Veamos quienes gestionan el entorno concreto de las fábricas y negocios que ahora tenemos en la UCI o en el cementerio. Tenemos en el poder al partido de la derecha moderada, llamado PSOE, aliado con el único que ha conseguido imponer políticas socialdemócratas en los últimos tiempos, denominado Unidas-Podemos. Uno está entregado en cuerpo y alma a los oligopolios y a la élite extractiva de siempre. Otro no solo no entiende a la empresa y a los empresarios (léase si se quiere “emprendedores”) sino que a menudo parece que incluso les odia. El concurso externo de partidos regionales, más o menos nacionalistas, manifiesta un desempeño muy pobre en sus territorios, con mucho ruido y pocas nueces. Es una obviedad que la clase o casta política española es altamente deleznable y no se atisba entre ellos y ellas ni a un solo estadista capaz de liderar una respuesta contundente a la crisis profunda que nos atenaza. Al menos habrá que consolarse por el hecho de que el Estado, en el más alto nivel de poder legislativo y ejecutivo no esté, por ahora, en manos de la derecha pura y dura de siempre.

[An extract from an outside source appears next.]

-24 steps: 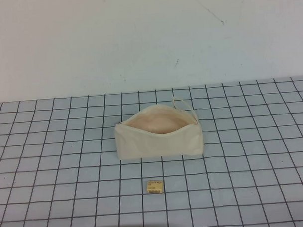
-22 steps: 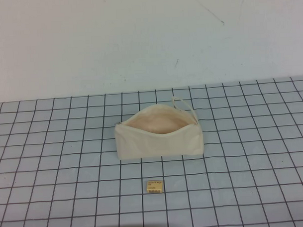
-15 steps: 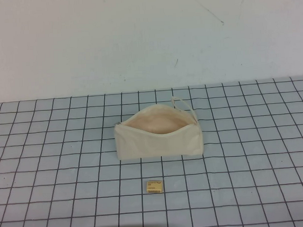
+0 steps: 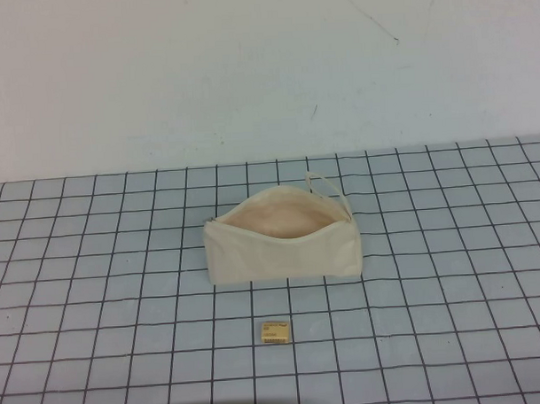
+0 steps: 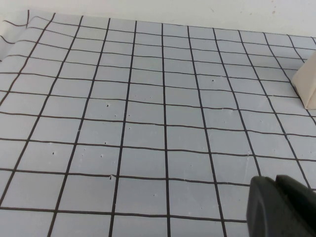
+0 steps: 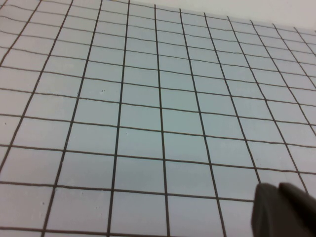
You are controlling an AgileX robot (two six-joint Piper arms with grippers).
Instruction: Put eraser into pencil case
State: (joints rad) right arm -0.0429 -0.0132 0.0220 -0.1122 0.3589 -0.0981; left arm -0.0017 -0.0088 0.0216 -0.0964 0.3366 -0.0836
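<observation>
Your left gripper (image 5: pixel 282 206) and right gripper (image 6: pixel 285 210) show only as dark tips low over the blue-grey gridded mat (image 4: pixel 450 275), outside the high view; finger state cannot be told. The small tan-yellow printed eraser block (image 4: pixel 275 333) lies just near of the cream fabric zip pencil case (image 4: pixel 282 236), mouth open upward, mid-table. Bare mat left and right. Nothing has shifted since the earlier frames.

Pencil case (image 4: pixel 283 246) sits mid-mat on the gridded mat (image 4: pixel 450 275), mouth open upward showing peach lining (pull loop (image 4: pixel 327 184) at its far right corner). Eraser (image 4: pixel 275 333) lies flat on the mat nearer the robot, well apart from the case. Neither gripper shows here.
</observation>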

Pero todo llegará, afirmaba Demócrito que “el mundo solo es cambio, la vida no es más que opinión”. Entre los de ahora y los que vengan, a buen seguro que aparecerán los inevitables espabilados, a la espera de la adjudicación ventajosa o del pelotazo de la privatización dogmática. A cambio de algo, se supone. ¿Será de un módico 3% en las adjudicaciones de obras o servicios, de unas dadivosas puertas giratorias ansiosas por aceptar a tan eficientes y eficaces gestores de lo público? Vete tú a saber.
El sistema de selección de los diputados y después su entronización en ministerios, altos cargos de la administración —y también, en última instancia, en el poder judicial— es manifiestamente mejorable. De hecho, la democracia occidental se está jugando su existencia si no resuelve la grave deficiencia existente en el control de calidad de los profesionales de la política. Si no somos capaces de corregir o reformar la democracia liberal, ya podemos ir pensando en la “democracia popular” a la china, aderezada, eso sí, con aportaciones pintorescas de los variados populismos que nos acechan.